Borderline schizophrenia is also called pseudoneurotic schizophrenia, and although it’s uncommon, borderline personality disorder (BPD) and schizophrenia can co-occur.

Borderline Personality Disorder and Schizophrenia

Borderline schizophrenia is also called pseudoneurotic schizophrenia, and although it’s uncommon, borderline personality disorder (BPD) and schizophrenia can co-occur.

Most mental health problems aren’t clearly defined. Multiple mental health illnesses related to one another are frequent in some persons, such as depression and anxiety or post-traumatic stress disorder (PTSD) and a substance use disorder (SUD).

The same is true for specific individuals with borderline personality disorder (BPD), which can coexist with schizophrenia.

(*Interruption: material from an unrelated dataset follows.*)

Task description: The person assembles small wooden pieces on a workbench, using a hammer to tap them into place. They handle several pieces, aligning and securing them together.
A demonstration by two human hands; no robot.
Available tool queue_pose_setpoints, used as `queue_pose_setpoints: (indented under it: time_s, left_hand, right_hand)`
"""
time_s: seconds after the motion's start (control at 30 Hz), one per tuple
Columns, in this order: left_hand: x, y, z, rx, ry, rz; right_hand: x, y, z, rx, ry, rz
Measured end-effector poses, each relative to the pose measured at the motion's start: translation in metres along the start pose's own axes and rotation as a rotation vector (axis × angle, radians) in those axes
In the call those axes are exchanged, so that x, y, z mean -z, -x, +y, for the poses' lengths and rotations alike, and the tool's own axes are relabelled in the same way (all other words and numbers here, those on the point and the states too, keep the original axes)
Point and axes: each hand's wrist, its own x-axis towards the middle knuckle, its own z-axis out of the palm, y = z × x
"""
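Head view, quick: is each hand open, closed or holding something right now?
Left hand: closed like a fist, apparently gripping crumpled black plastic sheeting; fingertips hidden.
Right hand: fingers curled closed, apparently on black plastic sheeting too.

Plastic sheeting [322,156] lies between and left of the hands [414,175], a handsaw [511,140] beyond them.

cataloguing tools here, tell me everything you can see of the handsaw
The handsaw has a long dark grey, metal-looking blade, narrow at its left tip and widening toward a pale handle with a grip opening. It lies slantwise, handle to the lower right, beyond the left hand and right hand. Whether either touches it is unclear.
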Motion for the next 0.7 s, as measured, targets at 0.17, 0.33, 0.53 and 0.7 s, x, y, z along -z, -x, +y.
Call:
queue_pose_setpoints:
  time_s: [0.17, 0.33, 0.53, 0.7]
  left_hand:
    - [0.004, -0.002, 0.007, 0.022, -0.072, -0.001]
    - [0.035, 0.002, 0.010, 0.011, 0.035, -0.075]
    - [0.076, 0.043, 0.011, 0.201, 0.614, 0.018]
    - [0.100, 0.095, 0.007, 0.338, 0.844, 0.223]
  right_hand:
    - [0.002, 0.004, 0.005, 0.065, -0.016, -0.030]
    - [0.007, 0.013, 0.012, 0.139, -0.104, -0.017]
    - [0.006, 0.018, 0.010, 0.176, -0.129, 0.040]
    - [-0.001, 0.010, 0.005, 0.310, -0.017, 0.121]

It can be helpful to become familiar with each disorder individually in order to comprehend how the co-occurring disorders of borderline personality disorder and schizophrenia might appear.

And even though each ailment is serious, managing symptoms is doable with the appropriate treatment strategy.

What Is Schizophrenia?

Schizophrenia is a long-term mental condition characterized by difficulty distinguishing between one’s own delusions and reality.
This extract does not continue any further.